Wesley's New Room, Bristol
Another one ticked off the list. John Wesley’s New Room at Bristol I visited this week. It calls itself the oldest Methodist building in the world, and possesses the original two-tier pulpit from which the great man preached. I felt more at ease here than in his chapel in Finsbury which boasts about its gay weddings and celebrates old apostates like Soper and Weatherhead. Because it is no longer a regular place of worship, there was little to make rise my hackles.
As well as being an elegant place wherein the gospel was soundly preached for decades, it was a centre of evangelistic endeavour, with circuit preachers residing in the rooms above, before setting off to preach in the open air. Now it is a museum to early Methodism, with a more modest collection of trinkets than that held by its London sister. It was here in 1788 that local merchants hired a mob to disrupt a sermon:
"... about the middle of the discourse, while there was on every side attention still as night, a vehement noise arose, none could tell why, and shot like lightning throughout the whole congregation…The terror and confusion were inexpressible.

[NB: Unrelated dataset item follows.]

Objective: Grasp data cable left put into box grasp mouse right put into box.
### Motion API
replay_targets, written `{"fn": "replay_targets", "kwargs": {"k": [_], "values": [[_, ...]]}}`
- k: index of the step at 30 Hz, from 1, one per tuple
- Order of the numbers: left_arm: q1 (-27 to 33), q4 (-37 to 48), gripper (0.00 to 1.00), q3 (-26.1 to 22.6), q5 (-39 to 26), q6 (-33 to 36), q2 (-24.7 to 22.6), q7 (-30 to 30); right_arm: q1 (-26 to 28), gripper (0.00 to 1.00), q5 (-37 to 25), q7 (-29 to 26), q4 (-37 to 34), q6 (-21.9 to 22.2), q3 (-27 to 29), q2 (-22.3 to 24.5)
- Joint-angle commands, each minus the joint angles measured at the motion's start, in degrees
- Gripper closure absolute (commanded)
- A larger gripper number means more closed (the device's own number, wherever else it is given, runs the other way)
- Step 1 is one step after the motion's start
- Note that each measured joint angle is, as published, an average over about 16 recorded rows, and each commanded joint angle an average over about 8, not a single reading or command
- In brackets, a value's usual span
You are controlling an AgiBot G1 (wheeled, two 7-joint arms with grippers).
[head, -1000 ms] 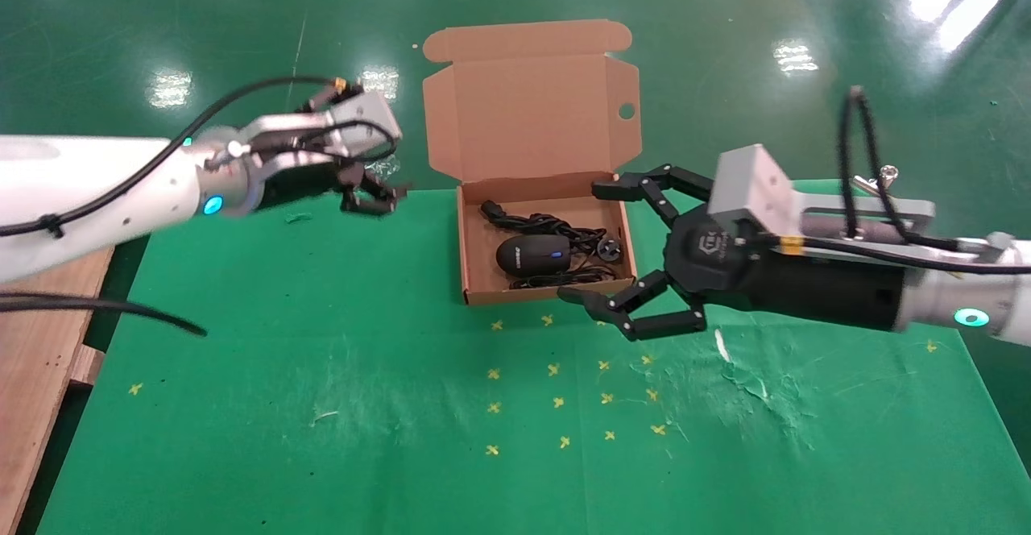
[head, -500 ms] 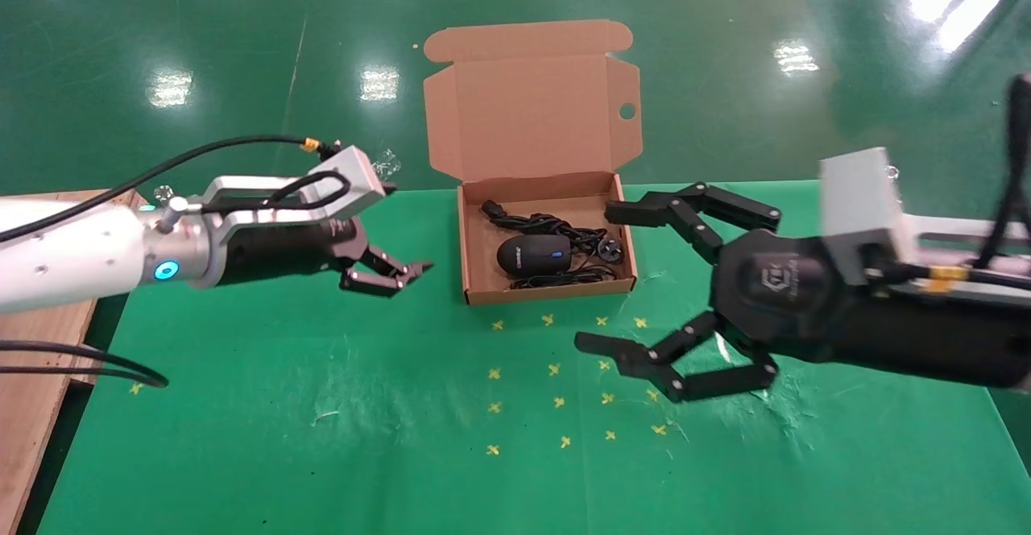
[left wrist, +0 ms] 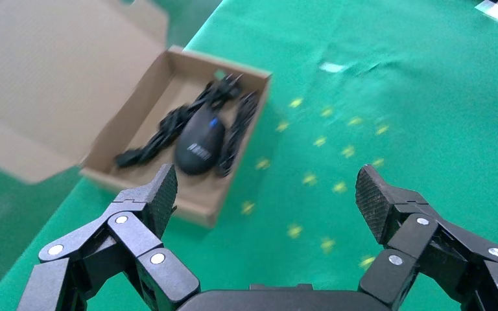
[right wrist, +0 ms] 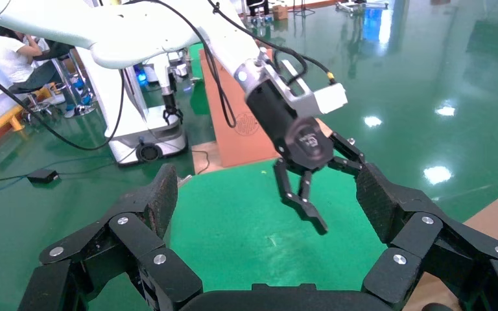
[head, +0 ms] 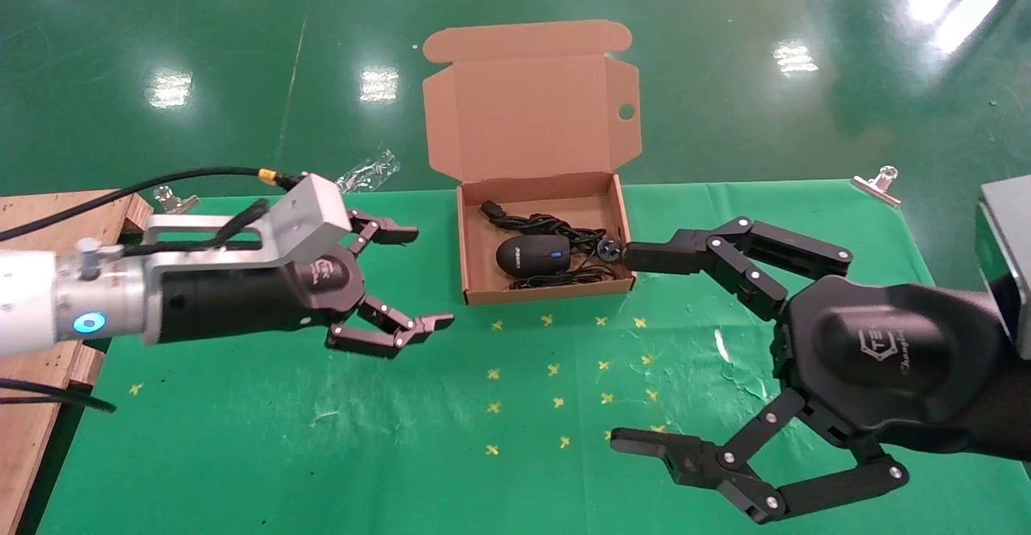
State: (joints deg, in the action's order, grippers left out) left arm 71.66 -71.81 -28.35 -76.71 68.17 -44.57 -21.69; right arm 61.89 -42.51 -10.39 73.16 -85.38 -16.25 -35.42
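Head view shows us one box (head: 544,289) on the green desk (head: 322,438), holding one mouse (head: 532,254) atop one data cable (head: 564,277). Our left pincer (head: 415,277) hovers spread open left of the box; our right pincer (head: 636,346), also spread wide, hangs empty just right of it.

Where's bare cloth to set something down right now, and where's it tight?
Bare green cloth lies nearer the robot than the left gripper, and again between the box and the right gripper, marked only with yellow crosses. Crowded: inside the box, where the mouse sits on the data cable. Both grippers are open, holding nothing.
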Motion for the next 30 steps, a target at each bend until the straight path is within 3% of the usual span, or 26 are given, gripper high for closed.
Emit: {"fn": "replay_targets", "kwargs": {"k": [1,21,30], "values": [[-0.79,-0.14,0.00,0.96,2.72,1.37,0.74,0.85,-0.30,0.00,0.66,-0.34,0.38,-0.33,0.20,0.40],[-8.70,-1.53,0.00,10.63,30.04,15.11,8.23,9.43,-0.27,0.00,0.71,-0.29,0.36,-0.31,0.11,0.43],[-10.66,-1.88,0.00,13.05,37.07,18.49,10.09,11.37,-0.34,0.00,0.84,-0.28,0.41,-0.34,0.13,0.50]]}}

You might have imagined it was a city taken by storm…The people rushed on each other with utmost violence; the benches were broke in pieces, and nine-tenths of the congregation appeared to be struck with the same panic.”

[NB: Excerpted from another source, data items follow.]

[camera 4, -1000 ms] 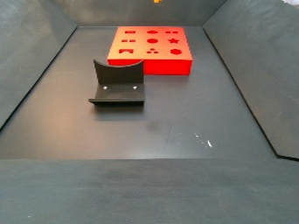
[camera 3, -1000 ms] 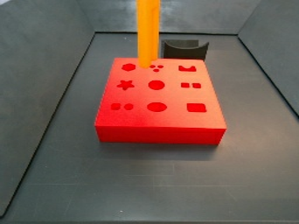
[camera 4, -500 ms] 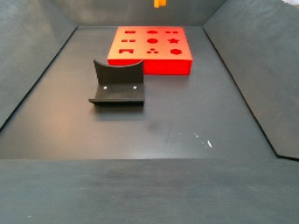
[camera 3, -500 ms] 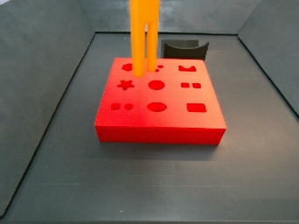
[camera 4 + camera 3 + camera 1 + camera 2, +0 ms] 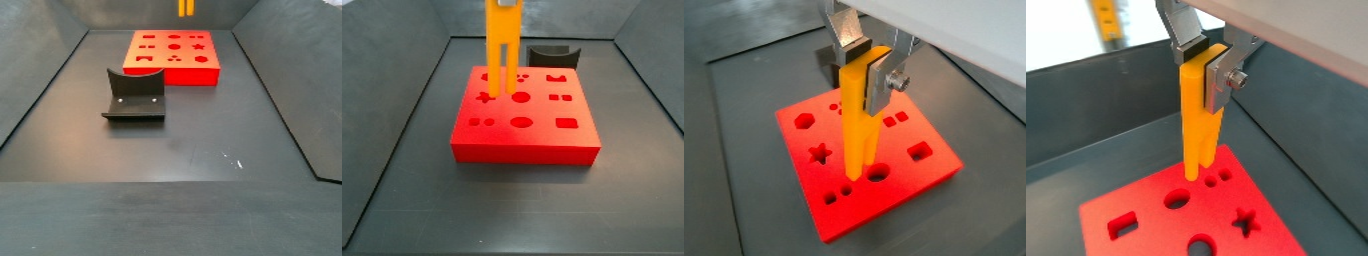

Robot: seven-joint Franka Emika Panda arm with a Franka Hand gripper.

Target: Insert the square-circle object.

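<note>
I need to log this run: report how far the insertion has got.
Done: the gripper has the square-circle object clamped upright, prongs down. In hand: it hangs over the red block, prong tips above the holes, as a wrist view shows. Left: lowering it into its matching holes and letting go.

Gripper (image 5: pixel 863 68) above the block (image 5: pixel 525 125), clamped on the top of the bar (image 5: pixel 502 50). Bar upright, forked end down, just over the block's holes at its far-left part. Fixture (image 5: pixel 135 96) on the floor (image 5: pixel 174 150), apart from the block.
</note>
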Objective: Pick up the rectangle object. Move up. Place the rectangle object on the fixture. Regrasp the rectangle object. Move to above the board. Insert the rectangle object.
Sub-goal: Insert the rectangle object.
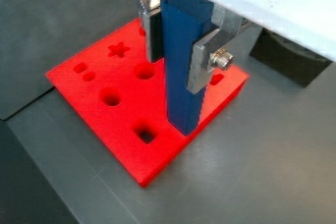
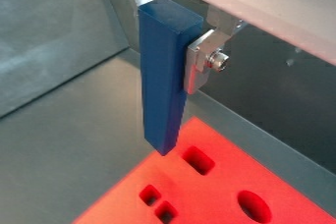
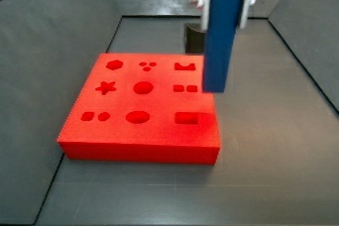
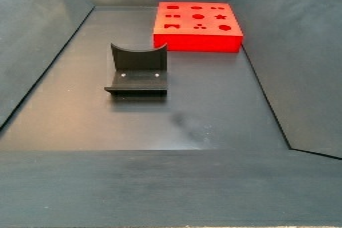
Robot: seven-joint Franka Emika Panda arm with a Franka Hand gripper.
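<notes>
The rectangle object (image 3: 224,34) hangs upright at the upper right of a side view, its top clamped between the fingers (image 1: 207,59) of the gripper (image 1: 182,33), its lower end above the board (image 3: 133,143) and apparently clear of it. The fixture (image 4: 138,72) stands empty at centre left, so pickup, regrasp and transfer look done; lowering into a hole remains.

light: even, soft | shadows: faint under fixture (image 4: 136,72) | glare: none | focus: wrist views slightly soft
</notes>
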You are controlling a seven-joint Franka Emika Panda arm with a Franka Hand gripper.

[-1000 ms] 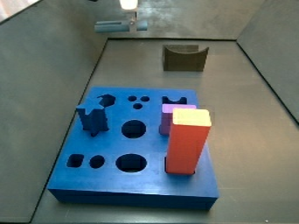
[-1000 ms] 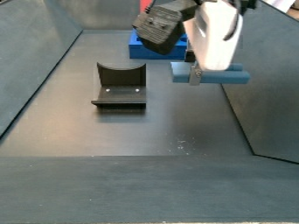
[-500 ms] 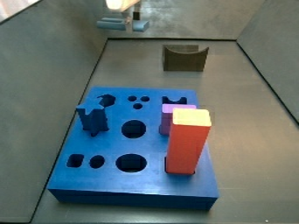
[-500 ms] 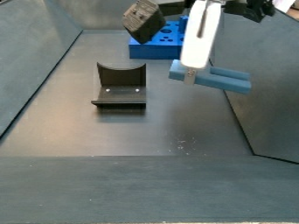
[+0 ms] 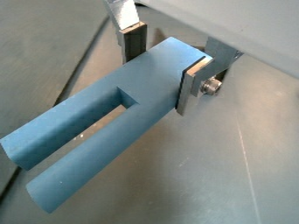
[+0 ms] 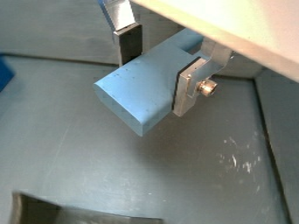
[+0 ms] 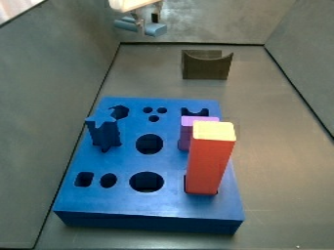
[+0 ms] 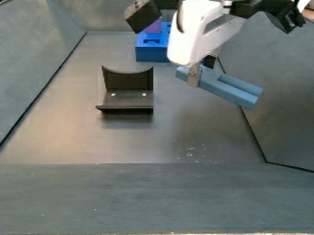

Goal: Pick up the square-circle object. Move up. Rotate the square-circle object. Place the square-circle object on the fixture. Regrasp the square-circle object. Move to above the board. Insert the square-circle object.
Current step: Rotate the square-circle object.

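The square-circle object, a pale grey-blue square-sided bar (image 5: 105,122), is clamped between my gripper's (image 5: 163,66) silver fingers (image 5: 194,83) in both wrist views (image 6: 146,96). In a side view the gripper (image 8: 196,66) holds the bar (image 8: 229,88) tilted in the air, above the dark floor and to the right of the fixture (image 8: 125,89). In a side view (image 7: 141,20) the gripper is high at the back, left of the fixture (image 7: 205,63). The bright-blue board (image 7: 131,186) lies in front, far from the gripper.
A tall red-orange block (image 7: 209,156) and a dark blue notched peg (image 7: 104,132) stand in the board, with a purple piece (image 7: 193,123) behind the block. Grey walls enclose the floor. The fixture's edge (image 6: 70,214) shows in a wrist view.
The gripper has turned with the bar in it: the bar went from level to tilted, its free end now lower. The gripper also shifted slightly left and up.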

Mr Wesley characteristically concluded:
“In about six minutes the storm ceased, almost as suddenly as it arose, and, all being calm, I went on without the least interruption."

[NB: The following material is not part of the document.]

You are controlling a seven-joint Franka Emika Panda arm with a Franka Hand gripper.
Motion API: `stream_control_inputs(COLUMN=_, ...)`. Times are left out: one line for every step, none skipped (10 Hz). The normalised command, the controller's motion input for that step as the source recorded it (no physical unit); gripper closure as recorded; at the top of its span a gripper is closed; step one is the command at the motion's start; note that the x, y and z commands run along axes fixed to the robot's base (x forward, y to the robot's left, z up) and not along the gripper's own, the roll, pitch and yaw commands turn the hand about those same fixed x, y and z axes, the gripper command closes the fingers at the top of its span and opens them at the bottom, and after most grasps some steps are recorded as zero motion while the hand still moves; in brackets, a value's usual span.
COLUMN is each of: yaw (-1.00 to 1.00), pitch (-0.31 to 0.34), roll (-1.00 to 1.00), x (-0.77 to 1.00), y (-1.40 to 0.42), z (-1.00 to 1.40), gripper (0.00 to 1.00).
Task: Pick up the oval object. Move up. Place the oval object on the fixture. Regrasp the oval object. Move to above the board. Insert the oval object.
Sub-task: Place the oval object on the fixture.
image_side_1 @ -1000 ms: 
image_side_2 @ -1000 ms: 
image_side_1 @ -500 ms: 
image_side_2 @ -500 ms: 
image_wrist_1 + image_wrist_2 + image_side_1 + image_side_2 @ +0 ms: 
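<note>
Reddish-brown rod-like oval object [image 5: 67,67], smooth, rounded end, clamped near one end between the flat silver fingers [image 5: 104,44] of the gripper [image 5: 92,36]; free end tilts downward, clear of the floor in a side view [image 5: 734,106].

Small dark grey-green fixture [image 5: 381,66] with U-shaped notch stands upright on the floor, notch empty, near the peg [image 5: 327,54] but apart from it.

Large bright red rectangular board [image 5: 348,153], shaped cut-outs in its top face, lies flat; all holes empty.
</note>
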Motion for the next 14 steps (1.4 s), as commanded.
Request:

Some eighteenth-century graffiti, above, has been found scratched on some internal glass, which has been attributed to a Cornish visiting preacher, Francis Woolf:
'On brittle glass I grave my Name
A follower of the bleeding Lamb
But thou canst show a nobler Art
And grave thy Name upon my heart.'
Alongside it are two other inscriptions:
'Prepare to meet thy God.'
(written by preacher Nicholas Manners of Wiltshire in 1769) and
"The Lord have mercy on thy soul.'
(by G. E. Ham in 1776, of Ireland.)
Graffiti is a form of art or communication currently associated with vandalism, crime and vulgarity. Georgian Methodists, it would seem, preferred to use it for God’s glory and the reader’s challenge. May the Lord indeed write His name on our hearts and bestow His mercy thereon.